MACABRE is a terrifying blend of modern urban paranoia, nightmarish visions, and supernatural dark fantasy, where the contemporary issue of homelessness and missing persons takes on a new and altogether more chilling dimension.
More people die at four in the morning than at any other time.
It's 3.30 am. It's starting to rain. And cabbie Tony Dandridge is cruising the dark streets of the big city. Is it his imagination, or do there seem to be more lost souls wandering the alleys and sleeping rough these days?
Suddenly he catches a figure in his headlights. A desperate young woman and her baby, flagging him down. Tony's about to pick up the first fare of his shift.
And the last.
EVENING TELEGRAPH Great contemporary British horror writes are few and far between - James Herbert, and that's it. Now another has emerged from the shadows. Stephen Laws is hardly a newcomer - Macabre is his sixth novel - but the quality of this modern tale of urban terror reinforces his growing reputation and pushes him into the first division of doom merchants. The book is a terrifying account of street life as seen by those who experience it at the sharp end - the homeless. They are the prey of a religious cult whose leader has struck a deal with the dead to ensure his own eternal life. Bedtime reading it may not be - compelling reading it certainly is.
STEPHEN GALLAGHER At the forefront of his field, Stephen Laws shows us horror's most valuable function - the use of great darkness to point up and define, in spectacular fashion, that which is truly humane
DARK ASYLUM Stephen Laws, the real thing.

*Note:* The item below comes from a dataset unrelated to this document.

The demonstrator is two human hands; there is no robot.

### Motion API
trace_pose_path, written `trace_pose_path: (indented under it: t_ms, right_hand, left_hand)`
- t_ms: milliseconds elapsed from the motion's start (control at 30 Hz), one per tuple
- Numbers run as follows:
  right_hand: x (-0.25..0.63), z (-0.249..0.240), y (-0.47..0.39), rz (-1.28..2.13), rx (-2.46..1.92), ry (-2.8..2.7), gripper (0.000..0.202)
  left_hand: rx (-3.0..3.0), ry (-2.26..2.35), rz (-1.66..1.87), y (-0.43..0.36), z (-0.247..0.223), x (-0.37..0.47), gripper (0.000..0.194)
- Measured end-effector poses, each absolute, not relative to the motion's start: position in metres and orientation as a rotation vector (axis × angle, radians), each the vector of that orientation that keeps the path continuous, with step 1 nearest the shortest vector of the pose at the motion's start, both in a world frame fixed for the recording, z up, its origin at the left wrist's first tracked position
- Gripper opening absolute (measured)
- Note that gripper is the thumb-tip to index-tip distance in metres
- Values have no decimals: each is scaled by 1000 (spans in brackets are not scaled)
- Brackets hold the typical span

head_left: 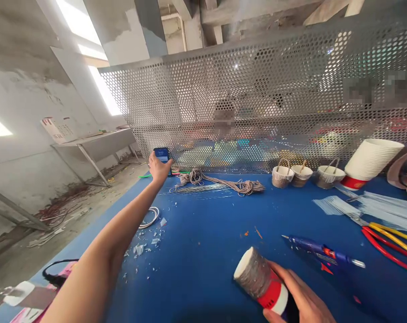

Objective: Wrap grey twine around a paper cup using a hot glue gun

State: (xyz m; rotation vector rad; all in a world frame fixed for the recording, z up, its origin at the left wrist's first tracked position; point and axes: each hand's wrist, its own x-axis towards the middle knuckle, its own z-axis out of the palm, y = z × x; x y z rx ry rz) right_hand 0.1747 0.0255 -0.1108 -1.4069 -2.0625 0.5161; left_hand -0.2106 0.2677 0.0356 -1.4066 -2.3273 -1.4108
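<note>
At the far left of the blue table my left hand (159, 168) is stretched out around a smartphone (162, 154) with a lit screen, thumb and fingers at its edges. The phone stands upright by the perforated metal panel. Near the front, my right hand (302, 294) grips a paper cup (257, 278), tilted with its pale round end toward the upper left. Grey-brown cord wraps part of its wall; a red and white printed band shows beside my fingers. To the right of the cup lies a blue glue gun (321, 251).
Cord bundles (247, 186) lie along the perforated panel (196, 107). Small handled baskets (282, 176) and stacked paper cups (373, 161) stand at back right. Scissors (388, 235) lie by clear glue sticks (388, 211). White scraps (141, 249) and a charger (19, 294) are at left.
</note>
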Motion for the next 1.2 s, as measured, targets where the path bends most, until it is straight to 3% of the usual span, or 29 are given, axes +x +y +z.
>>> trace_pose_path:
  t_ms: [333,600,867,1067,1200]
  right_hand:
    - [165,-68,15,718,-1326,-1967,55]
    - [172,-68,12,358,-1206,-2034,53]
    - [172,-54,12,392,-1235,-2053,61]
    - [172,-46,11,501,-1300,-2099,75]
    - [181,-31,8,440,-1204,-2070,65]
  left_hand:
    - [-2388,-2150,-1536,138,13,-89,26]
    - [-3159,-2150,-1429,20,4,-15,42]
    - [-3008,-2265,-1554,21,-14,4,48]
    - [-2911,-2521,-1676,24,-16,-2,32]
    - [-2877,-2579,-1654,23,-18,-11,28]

For me he's the classic horror writer. His work operates as a salutary reminder to the rest of us, rooted as it is in the traditions of the genre: back to basic in the truest sense, it draws its strengths from his deep knowledge of the forerunners who first broke this ground, while remaining totally contemporary and always surging forward. Neat trick if you can do it; and Laws is one of the few who can. (Macabre) ... is harsh, in-your-face horror ... strong meat, as it should be. Kept me awake late reading it, and then awake some more re-living it when I wanted to be sleeping
TIME OUT Stephen Laws provides plenty of wintery chills... keeps the shocks coming thick and fast.